**Work instruction**
Reproduce the records below exactly, but only between the lines holding "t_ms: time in" and "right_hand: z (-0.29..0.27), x", inclusive.

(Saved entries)
------------------------------------------------------------------------

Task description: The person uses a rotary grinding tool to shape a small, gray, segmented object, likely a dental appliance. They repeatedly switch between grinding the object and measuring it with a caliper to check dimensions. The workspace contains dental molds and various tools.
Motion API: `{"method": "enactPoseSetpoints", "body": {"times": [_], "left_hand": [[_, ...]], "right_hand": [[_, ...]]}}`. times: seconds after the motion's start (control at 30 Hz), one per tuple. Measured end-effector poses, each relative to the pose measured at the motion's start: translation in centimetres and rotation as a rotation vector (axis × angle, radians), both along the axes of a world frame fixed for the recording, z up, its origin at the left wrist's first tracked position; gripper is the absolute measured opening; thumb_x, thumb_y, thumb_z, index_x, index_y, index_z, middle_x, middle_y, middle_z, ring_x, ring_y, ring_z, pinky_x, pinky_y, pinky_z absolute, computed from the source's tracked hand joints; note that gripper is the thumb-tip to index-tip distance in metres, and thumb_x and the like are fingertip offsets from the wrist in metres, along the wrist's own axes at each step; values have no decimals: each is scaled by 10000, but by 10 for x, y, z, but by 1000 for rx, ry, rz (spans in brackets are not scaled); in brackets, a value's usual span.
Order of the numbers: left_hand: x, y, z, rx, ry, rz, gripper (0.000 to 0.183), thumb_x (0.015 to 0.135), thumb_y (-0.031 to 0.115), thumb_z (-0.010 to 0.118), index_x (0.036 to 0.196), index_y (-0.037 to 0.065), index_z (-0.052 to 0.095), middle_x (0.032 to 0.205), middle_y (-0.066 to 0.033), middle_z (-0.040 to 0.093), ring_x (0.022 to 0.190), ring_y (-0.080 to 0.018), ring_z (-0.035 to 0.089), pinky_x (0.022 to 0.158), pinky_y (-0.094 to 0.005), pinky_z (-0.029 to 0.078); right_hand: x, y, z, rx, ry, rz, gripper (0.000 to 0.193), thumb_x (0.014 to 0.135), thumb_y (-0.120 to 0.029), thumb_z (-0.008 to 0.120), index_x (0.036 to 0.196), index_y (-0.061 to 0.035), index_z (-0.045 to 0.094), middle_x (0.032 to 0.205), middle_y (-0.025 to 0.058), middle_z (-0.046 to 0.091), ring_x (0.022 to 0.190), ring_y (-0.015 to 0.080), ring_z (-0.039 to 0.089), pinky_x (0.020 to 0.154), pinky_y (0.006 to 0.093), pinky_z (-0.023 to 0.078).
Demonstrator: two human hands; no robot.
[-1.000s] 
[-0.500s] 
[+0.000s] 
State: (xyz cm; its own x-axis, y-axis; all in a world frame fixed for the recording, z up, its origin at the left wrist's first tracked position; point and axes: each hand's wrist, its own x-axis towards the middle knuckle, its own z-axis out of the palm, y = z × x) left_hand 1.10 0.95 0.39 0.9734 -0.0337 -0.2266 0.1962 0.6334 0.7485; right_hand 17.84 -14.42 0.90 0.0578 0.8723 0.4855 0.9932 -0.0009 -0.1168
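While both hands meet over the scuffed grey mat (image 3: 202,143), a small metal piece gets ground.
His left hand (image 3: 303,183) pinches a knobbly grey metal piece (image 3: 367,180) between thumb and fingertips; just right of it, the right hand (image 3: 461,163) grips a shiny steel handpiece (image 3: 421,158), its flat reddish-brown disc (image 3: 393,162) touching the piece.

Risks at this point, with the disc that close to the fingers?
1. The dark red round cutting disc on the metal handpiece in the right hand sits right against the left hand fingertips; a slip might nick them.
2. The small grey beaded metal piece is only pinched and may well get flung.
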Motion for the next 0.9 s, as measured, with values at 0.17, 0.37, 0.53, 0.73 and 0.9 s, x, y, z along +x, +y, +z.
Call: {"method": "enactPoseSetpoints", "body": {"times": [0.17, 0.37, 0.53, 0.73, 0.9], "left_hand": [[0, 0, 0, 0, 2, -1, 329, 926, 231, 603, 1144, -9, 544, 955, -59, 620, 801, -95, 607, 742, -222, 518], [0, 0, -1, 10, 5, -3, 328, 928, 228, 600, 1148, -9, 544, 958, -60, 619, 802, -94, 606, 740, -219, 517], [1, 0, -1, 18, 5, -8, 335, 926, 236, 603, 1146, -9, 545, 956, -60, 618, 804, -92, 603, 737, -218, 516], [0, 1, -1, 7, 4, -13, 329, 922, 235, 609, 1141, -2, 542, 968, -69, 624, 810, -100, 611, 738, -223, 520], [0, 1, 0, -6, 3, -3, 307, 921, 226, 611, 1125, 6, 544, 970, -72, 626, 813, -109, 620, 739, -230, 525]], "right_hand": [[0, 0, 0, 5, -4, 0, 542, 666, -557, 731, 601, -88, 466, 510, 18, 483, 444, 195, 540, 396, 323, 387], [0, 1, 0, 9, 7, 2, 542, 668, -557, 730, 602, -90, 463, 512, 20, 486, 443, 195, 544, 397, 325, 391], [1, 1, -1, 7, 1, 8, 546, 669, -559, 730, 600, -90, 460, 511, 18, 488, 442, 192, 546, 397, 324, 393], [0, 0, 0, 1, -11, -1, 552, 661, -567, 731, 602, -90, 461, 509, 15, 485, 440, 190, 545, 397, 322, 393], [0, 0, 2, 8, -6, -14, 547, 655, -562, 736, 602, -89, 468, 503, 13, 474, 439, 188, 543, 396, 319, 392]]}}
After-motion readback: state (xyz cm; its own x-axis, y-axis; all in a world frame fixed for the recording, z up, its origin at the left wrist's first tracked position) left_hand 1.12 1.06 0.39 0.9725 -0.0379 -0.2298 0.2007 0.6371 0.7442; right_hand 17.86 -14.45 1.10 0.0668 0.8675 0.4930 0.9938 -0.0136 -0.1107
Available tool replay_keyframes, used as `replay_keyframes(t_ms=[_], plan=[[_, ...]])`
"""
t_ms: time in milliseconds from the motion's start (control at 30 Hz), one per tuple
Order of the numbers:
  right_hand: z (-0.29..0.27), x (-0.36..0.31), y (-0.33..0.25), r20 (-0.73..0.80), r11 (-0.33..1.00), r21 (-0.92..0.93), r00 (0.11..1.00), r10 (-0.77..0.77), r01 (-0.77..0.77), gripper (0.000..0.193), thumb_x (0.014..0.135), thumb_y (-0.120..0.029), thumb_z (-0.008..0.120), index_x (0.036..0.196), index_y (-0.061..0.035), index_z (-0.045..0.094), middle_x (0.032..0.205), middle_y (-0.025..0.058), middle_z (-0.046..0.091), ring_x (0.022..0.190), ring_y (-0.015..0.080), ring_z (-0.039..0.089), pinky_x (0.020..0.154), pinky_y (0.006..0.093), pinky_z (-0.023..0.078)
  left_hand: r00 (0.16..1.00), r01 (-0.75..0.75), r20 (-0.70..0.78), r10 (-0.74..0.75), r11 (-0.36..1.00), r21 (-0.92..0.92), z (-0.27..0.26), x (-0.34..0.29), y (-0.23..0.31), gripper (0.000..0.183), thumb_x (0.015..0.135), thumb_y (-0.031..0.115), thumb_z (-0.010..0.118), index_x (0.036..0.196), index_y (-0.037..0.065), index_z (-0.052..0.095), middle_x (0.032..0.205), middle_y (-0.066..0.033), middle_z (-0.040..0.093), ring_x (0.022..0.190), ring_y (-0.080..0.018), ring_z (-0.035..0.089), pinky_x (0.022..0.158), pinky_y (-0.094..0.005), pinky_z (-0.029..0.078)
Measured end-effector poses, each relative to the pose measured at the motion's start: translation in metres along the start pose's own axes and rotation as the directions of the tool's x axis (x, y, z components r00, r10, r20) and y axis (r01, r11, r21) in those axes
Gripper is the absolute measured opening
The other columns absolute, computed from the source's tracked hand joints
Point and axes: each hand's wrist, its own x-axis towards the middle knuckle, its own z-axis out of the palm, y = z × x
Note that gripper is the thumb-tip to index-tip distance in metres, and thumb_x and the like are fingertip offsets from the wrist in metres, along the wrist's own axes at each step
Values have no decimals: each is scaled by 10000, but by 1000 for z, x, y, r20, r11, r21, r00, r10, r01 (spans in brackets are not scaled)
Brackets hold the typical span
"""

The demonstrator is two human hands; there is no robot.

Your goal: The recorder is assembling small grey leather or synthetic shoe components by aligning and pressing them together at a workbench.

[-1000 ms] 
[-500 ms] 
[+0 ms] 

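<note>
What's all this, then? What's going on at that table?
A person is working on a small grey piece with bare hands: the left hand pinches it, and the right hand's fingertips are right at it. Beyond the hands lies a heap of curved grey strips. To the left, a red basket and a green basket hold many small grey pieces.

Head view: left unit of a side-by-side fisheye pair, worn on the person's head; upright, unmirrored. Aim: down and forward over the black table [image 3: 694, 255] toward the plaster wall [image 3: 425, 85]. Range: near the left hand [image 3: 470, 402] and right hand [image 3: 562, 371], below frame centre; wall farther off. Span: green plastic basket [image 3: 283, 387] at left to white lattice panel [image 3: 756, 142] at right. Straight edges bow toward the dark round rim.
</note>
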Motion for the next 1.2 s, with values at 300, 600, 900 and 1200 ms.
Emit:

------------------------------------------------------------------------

**Exercise response**
t_ms: time in milliseconds from the motion's start (control at 30 Hz), one per tuple
Order of the numbers:
  right_hand: z (-0.29..0.27), x (-0.36..0.31), y (-0.33..0.25), r20 (-0.73..0.80), r11 (-0.33..1.00), r21 (-0.92..0.93), r00 (0.11..1.00), r10 (-0.77..0.77), r01 (-0.77..0.77), gripper (0.000..0.193), thumb_x (0.014..0.135), thumb_y (-0.120..0.029), thumb_z (-0.008..0.120), index_x (0.036..0.196), index_y (-0.061..0.035), index_z (-0.045..0.094), middle_x (0.032..0.205), middle_y (-0.025..0.058), middle_z (-0.046..0.091), ring_x (0.022..0.190), ring_y (-0.015..0.080), ring_z (-0.039..0.089), pinky_x (0.020..0.154), pinky_y (0.006..0.093), pinky_z (-0.023..0.078)

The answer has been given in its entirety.